**WHAT NEEDS TO BE DONE:** In the entries below, every line that contains "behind" must be located and copied.

**DATA RECORDS:**
= = =

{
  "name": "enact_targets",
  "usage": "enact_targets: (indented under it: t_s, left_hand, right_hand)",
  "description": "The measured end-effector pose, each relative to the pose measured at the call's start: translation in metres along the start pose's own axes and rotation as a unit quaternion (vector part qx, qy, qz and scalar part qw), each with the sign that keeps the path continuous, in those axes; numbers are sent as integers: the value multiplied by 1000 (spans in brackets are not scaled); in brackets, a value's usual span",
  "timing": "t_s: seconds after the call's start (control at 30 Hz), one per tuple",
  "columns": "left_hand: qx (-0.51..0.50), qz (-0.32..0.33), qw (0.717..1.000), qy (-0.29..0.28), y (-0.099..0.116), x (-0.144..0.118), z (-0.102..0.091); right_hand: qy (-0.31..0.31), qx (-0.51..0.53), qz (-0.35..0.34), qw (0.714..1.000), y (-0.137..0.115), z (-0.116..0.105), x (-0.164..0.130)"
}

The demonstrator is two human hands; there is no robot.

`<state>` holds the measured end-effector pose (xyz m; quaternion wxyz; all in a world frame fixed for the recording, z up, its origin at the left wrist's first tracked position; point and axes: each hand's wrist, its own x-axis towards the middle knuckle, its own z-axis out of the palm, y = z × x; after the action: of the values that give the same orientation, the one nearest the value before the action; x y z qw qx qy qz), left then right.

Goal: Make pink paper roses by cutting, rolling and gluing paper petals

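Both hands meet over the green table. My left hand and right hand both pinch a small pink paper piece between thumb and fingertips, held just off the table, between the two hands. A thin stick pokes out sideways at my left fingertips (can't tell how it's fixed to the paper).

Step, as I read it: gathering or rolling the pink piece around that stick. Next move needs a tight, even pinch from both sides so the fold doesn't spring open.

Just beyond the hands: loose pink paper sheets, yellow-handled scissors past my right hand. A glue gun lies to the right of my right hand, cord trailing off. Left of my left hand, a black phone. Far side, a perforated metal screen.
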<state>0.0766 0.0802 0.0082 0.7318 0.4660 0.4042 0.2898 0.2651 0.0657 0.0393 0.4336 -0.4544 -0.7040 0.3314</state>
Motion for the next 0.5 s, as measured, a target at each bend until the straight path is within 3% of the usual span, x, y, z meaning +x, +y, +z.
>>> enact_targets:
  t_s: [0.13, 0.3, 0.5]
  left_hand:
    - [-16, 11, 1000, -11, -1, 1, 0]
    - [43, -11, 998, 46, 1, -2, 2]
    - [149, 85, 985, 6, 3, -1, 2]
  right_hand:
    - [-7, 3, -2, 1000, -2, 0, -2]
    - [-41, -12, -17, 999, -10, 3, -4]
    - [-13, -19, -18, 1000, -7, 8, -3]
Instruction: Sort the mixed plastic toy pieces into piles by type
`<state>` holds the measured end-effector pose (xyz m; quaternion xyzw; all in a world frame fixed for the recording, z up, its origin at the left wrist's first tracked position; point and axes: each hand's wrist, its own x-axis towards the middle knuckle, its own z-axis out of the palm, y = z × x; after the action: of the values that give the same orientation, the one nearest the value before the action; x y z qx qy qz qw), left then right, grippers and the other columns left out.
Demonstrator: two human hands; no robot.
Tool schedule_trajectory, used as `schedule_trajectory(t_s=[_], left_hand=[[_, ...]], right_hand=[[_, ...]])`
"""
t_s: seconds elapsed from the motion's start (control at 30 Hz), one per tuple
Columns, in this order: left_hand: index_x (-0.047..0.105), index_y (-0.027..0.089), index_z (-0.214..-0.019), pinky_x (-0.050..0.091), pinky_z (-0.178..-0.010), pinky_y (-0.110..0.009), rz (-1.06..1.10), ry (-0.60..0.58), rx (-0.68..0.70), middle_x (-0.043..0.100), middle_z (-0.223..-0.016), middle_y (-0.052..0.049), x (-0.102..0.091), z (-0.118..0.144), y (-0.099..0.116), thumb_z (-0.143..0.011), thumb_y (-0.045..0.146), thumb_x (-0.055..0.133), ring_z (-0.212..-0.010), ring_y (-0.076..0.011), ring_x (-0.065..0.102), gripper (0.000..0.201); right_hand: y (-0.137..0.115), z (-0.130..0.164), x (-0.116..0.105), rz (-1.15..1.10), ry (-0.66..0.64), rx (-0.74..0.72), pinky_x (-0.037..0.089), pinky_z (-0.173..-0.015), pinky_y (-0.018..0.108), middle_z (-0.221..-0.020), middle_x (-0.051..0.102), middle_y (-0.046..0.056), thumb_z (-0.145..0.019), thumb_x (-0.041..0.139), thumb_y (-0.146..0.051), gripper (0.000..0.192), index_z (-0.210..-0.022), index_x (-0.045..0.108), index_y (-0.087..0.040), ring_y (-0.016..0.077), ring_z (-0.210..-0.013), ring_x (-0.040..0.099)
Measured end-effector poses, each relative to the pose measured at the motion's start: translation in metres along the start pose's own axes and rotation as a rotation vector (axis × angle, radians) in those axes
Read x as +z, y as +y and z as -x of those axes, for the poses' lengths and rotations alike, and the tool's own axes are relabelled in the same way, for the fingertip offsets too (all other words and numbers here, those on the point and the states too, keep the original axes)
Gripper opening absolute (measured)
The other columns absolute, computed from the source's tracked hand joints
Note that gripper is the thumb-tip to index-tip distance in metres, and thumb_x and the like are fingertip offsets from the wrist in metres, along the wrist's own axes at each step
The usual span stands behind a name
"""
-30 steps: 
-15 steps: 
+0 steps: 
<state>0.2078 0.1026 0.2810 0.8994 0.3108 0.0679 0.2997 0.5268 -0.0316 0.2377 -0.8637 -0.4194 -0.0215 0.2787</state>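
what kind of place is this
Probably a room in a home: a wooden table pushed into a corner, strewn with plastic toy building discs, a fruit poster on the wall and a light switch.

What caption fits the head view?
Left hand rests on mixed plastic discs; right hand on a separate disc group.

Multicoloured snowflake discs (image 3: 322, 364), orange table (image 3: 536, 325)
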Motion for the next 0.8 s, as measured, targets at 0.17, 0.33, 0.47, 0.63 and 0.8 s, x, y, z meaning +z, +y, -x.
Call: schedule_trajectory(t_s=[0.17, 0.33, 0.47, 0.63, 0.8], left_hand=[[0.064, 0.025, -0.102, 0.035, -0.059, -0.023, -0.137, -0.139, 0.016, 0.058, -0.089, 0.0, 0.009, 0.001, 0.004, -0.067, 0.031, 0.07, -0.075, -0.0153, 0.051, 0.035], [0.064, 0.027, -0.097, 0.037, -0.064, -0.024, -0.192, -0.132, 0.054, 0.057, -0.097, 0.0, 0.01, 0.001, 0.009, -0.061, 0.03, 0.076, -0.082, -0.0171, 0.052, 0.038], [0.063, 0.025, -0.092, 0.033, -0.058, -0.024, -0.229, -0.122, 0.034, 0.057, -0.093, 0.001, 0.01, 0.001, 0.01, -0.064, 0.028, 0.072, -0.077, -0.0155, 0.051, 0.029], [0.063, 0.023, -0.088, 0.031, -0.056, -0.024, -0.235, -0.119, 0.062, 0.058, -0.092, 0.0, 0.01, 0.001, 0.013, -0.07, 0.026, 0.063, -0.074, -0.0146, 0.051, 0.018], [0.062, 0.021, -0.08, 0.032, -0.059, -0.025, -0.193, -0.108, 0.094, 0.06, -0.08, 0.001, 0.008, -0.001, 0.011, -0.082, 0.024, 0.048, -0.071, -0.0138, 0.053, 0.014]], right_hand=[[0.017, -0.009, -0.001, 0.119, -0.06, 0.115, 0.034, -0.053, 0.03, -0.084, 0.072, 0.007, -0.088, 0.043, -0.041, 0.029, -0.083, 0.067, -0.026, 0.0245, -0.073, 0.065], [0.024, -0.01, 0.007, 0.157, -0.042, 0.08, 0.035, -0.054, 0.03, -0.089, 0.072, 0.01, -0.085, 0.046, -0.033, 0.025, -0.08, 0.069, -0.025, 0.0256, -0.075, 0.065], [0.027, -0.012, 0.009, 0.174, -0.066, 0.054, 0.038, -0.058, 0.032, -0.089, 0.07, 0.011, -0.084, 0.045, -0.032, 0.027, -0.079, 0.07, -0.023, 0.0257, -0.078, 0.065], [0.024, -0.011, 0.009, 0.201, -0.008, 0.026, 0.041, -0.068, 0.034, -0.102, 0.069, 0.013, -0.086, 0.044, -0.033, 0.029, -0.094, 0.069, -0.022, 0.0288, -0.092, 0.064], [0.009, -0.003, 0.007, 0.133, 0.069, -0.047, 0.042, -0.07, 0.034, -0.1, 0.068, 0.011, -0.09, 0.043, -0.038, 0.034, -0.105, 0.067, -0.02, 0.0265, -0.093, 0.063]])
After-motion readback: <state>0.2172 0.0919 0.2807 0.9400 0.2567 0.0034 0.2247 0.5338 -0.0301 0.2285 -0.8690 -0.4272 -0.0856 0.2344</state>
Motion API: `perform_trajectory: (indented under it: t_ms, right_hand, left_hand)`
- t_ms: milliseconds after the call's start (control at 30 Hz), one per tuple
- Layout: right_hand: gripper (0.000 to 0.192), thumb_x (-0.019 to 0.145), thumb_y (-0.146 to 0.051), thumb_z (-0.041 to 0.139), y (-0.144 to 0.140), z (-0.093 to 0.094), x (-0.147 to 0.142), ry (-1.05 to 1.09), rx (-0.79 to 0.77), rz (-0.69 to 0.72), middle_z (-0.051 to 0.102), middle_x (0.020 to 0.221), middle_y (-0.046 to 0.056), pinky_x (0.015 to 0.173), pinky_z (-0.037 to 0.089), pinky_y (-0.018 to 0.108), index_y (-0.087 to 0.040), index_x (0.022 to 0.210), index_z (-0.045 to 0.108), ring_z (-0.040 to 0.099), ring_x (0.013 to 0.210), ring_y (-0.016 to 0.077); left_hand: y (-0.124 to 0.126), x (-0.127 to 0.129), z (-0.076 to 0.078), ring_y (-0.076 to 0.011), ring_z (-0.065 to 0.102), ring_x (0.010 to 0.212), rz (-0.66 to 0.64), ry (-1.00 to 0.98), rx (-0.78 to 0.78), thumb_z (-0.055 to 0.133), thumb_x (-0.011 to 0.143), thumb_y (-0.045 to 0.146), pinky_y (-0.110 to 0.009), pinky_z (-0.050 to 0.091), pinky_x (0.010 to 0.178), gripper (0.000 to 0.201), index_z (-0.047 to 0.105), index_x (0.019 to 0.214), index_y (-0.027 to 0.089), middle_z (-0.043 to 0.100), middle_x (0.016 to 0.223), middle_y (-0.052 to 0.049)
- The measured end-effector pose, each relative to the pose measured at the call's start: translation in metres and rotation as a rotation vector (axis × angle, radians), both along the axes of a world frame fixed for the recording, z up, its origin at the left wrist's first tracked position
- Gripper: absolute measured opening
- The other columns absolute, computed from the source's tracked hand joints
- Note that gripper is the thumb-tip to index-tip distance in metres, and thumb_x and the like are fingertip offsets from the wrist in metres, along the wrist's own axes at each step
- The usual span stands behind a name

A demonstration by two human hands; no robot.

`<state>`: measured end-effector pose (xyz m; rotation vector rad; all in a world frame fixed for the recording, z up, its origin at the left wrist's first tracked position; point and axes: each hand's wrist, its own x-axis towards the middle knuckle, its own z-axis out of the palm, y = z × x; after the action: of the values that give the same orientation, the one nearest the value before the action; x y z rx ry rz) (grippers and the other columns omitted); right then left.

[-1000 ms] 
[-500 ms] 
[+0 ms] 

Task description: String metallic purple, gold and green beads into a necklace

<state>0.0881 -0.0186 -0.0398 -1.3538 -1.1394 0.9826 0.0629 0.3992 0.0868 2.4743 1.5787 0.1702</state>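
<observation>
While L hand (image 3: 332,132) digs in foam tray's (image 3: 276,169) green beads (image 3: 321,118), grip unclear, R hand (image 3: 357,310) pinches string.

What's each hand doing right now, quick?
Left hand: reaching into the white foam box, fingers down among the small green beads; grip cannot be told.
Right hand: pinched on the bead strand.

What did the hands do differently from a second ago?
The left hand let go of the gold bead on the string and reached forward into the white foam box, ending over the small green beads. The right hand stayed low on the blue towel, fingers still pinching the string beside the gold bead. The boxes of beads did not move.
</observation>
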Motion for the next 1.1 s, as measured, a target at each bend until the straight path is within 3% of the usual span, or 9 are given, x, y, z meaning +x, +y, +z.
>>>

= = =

**RESULT:**
The usual span stands behind a name
- The usual span stands behind a name

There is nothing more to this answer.